*Work item*
Where the data below has the string "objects", return the whole line.

Data records
Content starts

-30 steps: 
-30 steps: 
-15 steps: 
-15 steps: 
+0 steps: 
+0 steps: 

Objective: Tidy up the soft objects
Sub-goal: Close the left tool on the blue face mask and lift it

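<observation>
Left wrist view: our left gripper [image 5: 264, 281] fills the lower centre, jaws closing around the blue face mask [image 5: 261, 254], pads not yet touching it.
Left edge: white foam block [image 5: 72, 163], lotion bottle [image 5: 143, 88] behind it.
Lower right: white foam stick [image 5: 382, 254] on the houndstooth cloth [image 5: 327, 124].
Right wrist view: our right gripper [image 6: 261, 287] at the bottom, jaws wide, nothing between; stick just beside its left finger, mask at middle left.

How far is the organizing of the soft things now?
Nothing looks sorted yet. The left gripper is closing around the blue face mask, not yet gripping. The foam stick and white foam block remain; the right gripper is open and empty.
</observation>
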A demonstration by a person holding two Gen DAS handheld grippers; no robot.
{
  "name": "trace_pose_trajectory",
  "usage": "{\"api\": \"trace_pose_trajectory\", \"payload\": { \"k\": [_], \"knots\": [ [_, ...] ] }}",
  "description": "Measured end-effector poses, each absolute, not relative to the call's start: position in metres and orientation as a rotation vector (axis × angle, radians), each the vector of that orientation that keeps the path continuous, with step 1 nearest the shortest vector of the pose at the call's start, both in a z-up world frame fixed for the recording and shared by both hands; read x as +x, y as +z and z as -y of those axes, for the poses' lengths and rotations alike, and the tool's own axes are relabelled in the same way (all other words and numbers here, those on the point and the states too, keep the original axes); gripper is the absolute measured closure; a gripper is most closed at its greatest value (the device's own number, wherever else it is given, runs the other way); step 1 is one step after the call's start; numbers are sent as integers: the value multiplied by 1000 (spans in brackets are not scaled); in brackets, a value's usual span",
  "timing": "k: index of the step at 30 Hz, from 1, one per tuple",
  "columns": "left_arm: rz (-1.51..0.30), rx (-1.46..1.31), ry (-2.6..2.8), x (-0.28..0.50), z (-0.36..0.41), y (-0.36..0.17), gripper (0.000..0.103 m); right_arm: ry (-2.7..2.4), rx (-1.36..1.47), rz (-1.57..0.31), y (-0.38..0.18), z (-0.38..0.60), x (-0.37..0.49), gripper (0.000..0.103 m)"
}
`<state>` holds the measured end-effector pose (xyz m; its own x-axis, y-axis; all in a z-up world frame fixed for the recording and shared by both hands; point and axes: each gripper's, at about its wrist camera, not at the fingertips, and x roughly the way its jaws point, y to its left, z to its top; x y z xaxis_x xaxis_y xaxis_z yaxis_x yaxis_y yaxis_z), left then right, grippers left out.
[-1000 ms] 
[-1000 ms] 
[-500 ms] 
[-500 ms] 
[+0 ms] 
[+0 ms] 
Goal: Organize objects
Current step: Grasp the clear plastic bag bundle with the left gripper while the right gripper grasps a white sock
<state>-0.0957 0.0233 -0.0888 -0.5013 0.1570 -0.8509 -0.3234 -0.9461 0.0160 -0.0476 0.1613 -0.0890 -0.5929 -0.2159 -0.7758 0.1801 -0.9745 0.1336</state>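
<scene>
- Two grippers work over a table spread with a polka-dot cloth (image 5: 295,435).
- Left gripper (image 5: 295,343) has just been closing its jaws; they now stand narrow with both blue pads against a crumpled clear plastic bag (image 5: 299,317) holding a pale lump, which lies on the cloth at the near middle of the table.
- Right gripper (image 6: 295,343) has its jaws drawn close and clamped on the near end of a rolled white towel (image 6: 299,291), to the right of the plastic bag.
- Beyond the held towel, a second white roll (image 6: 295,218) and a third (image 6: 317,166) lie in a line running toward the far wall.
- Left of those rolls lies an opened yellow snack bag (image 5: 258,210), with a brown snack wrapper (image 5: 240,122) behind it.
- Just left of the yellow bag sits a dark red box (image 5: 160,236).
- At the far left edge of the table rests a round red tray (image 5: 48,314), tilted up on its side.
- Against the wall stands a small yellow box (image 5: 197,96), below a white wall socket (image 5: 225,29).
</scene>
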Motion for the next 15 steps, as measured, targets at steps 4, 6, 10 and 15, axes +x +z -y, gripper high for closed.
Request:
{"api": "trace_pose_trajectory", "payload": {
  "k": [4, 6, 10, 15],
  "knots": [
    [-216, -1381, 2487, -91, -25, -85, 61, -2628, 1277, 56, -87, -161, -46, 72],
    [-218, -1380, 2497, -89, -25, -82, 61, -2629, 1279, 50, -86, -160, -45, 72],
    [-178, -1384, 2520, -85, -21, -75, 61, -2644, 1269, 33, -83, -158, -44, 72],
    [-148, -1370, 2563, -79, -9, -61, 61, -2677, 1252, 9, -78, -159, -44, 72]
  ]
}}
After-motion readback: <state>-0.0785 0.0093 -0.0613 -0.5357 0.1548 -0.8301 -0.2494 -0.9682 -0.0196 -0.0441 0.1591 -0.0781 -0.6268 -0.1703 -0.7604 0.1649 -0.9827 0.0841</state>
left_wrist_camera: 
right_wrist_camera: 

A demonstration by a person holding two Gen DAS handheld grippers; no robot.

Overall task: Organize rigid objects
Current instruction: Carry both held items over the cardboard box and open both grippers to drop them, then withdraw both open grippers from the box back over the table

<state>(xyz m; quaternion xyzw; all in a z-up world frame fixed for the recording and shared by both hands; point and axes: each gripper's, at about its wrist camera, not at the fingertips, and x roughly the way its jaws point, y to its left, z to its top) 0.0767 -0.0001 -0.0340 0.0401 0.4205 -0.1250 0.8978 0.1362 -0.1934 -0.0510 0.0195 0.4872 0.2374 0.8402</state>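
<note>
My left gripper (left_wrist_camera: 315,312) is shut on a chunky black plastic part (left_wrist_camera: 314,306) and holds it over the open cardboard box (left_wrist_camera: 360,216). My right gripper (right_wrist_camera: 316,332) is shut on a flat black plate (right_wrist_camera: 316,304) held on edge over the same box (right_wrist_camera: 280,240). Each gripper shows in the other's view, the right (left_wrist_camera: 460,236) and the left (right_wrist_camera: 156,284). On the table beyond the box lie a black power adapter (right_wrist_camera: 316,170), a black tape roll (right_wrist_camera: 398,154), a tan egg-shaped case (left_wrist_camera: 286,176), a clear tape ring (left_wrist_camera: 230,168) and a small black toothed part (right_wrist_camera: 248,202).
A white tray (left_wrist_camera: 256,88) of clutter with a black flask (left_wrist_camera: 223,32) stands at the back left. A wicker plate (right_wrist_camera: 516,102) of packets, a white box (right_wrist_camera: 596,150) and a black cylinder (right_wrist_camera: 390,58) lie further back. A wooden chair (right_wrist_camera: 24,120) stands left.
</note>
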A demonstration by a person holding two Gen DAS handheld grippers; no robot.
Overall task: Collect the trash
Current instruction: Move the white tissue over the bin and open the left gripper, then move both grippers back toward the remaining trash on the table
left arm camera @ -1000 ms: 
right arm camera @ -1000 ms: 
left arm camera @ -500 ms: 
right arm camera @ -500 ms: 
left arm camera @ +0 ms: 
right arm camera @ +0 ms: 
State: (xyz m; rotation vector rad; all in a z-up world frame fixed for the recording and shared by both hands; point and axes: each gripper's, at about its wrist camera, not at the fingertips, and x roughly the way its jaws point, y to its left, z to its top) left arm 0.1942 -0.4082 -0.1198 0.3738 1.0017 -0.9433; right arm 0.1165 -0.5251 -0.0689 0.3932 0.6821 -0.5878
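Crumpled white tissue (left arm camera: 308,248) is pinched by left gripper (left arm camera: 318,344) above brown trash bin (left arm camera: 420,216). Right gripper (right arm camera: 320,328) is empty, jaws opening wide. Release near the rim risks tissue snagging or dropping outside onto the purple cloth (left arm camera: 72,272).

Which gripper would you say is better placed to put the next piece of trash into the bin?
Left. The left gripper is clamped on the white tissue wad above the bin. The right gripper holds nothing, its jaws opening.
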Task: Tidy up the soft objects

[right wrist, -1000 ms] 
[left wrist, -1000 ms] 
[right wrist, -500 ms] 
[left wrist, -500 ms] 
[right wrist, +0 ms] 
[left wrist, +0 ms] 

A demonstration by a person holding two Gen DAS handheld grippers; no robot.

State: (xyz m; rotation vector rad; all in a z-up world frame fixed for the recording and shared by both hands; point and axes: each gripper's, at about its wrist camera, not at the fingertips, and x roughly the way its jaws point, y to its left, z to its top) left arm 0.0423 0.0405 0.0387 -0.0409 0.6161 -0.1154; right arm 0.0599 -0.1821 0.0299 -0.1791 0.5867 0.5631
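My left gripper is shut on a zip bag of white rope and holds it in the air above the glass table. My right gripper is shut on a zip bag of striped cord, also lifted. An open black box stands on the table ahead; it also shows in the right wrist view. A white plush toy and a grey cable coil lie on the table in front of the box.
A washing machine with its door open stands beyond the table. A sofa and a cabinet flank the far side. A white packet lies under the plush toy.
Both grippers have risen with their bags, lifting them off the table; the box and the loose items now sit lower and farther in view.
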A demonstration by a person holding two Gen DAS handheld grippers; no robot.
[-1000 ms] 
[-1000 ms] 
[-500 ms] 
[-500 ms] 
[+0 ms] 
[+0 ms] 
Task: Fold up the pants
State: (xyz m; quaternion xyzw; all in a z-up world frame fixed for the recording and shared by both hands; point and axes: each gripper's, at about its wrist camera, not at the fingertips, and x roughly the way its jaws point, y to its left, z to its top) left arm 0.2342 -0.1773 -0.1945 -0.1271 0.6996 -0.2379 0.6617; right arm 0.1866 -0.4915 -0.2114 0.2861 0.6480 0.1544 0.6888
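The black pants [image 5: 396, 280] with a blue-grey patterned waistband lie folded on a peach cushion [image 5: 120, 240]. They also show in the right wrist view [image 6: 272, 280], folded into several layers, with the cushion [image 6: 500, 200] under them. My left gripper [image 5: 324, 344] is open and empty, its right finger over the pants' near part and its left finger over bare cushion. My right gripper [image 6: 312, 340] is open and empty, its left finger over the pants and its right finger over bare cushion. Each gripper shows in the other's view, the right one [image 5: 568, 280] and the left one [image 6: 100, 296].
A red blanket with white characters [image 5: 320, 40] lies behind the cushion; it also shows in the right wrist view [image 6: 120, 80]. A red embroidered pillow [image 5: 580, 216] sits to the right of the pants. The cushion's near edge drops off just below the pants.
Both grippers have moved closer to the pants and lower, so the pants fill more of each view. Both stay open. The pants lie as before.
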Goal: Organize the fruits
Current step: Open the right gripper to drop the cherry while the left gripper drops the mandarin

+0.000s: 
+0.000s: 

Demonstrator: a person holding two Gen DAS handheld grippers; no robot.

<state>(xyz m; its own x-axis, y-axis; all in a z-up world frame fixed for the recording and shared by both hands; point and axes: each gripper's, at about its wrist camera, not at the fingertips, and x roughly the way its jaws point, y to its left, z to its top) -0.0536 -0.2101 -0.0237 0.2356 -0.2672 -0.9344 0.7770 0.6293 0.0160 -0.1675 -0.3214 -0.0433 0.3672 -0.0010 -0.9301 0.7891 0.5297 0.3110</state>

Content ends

*Your response*
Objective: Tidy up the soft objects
Goal: Organize objects
Overall task: Organize rigid objects
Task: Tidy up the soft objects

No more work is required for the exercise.